The Theory of General Relevancy

  1. Synopsis
  2. Proposed Strategies
  3. Further Reading

I. Synopsis

Corporations across all vertical markets are re-architecting their search offerings to leverage Fusion “AI” capabilities. Initially, searches are most commonly performed using the default request handler, or possibly the edismax or Extended Dismax Parser. While generally effective out-of-the-box, this often does not provide the degree of relevancy ultimately sought or expected. Given this, many companies seek to extend and enhance their implementation to leverage supervised Deep Learning utilizing Apache Spark, or real-time unsupervised Machine Learning using JavaScript in a ‘master’ query pipeline, for example. In the background, generally, Spark jobs will be running analyzing signal and user data to develop profiles that can be applied to enhance the incoming query and enhance/improve relevancy. Where relevancy is concerned, the data you have to crunch, the better. Machine Learning, at the end-of-the-day, is really about crunching data into a usable, interpretable form.

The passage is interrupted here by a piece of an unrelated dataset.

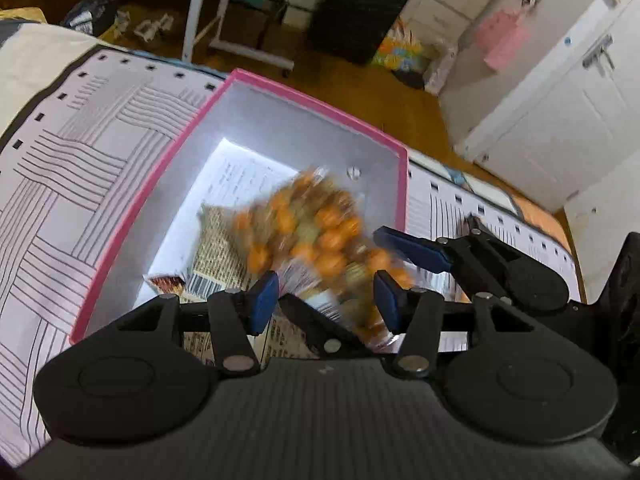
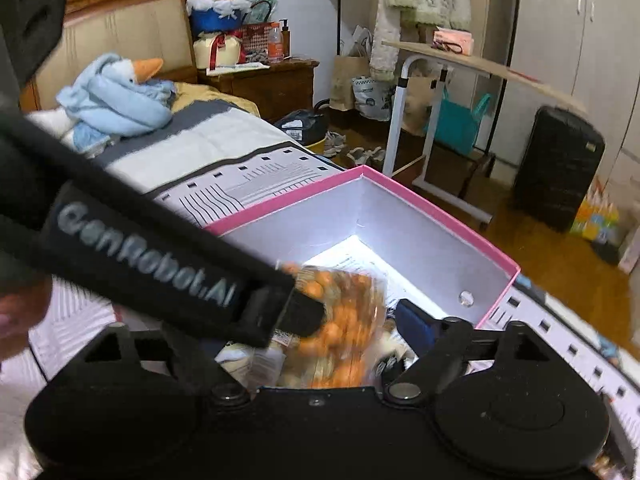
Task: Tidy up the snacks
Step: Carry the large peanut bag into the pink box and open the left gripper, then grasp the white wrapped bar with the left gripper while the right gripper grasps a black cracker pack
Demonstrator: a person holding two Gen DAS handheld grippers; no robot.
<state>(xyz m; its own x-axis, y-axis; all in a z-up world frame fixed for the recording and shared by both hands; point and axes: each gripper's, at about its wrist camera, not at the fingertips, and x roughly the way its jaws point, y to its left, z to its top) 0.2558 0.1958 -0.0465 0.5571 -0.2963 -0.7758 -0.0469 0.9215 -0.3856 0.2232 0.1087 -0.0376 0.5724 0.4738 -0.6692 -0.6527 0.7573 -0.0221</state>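
The clear crinkly bag of orange snacks [image 1: 316,240] stretches toward twelve o'clock over the pink-rimmed white cardboard box [image 1: 168,184], nipped between the left gripper [image 1: 326,296] pads, right gripper [image 1: 352,272] spread wide alongside

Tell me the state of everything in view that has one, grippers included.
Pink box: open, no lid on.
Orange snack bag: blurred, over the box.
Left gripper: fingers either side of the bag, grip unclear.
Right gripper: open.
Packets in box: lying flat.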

A Note on expectations: This document proposes a generalized workflow for indexing and querying with relevancy. The actual implementation will vary. Tuning of the stages, jobs, and experiments will be required to find the optimal “sweet spot” offering the highest degree of relevancy.

II. Proposed Strategies

In order to meet the expectations of modern search users, companies will often deploy a multi-tiered Machine Learning (ML)/ Natural Language Processing (NLP) strategy that will provide optimal relevancy given the historical signal and aggregated meta information available. Some metadata will be extracted at request-time from the context of the request (E.g. WHERE); while other metadata will be queried from a previously indexed composite of external data sources. Primary intent will be determined by extrapolating the “WHO”, “WHAT”, “WHEN”, and “WHERE” context to any given query for enhanced relevance. The data sources for each of these primary categories should be determined prior to the implementation of any ML jobs. At the conclusion of the first phase of search upgrade, the goal should be to have built up metadata profiles for both the searchable documents as well as the users who perform the search; and then constructing a query using this metadata to optimize relevance.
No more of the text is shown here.